As a sponsor or CRO, you understand the importance of a thorough site selection process. A site needs to be able to meet enrollment targets and time frames, protect the rights and safety of study participants, execute the protocol, deliver quality data, and maintain GCP compliance. That’s what your site feasibility surveys and pre-study visits are designed to evaluate. And as you’re assessing a site’s abilities, the site is conducting its own feasibility process. They’re mining their patient database and assessing inclusion/exclusion criteria.
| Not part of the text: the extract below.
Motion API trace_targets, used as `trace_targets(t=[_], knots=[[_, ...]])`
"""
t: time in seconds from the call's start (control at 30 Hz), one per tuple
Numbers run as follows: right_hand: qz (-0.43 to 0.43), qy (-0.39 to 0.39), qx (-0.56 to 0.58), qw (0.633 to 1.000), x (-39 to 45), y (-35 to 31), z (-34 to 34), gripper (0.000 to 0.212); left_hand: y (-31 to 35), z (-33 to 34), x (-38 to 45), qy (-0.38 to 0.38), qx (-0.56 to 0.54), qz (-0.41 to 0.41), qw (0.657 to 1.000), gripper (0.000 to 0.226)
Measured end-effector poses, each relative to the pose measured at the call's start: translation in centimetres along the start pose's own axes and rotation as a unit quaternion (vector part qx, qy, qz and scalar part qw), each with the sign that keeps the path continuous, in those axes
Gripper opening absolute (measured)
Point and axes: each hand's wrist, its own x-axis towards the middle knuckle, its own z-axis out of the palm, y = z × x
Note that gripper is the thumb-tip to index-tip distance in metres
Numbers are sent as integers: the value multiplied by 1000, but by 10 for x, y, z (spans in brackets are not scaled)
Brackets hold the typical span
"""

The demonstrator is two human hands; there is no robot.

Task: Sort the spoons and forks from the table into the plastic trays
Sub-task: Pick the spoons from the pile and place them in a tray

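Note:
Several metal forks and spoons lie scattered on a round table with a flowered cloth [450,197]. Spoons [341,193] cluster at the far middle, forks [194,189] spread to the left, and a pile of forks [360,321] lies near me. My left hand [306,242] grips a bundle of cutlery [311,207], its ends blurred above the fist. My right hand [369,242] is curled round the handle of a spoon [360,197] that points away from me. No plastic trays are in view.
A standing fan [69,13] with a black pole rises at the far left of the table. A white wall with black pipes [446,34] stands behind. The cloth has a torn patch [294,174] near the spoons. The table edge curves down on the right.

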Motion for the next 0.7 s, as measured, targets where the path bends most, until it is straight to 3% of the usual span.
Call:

They’re reviewing staff credentials and ensuring they have adequate resources to manage the number of subject visits and collect the data the protocol requires.

But when we conduct GCP audits, we find there’s one perspective that is sometimes overlooked by both sides: the needs of the study drug itself.




Study Drug Attributes Affecting Site Selection Process

IP Environment.  Aside from needing sufficient storage space, many drugs have special storage requirements. Does the site have the equipment and resources needed to maintain and adequately monitor and record environmental conditions such as temperature or humidity? Do they have agreements with their vendors that guarantee a specific response time for repairing or replacing faulty equipment? If they lose electricity, do they have back up power, or at least provisions to move the IP off-site? (This is a common auditor question in hurricane-prone areas.)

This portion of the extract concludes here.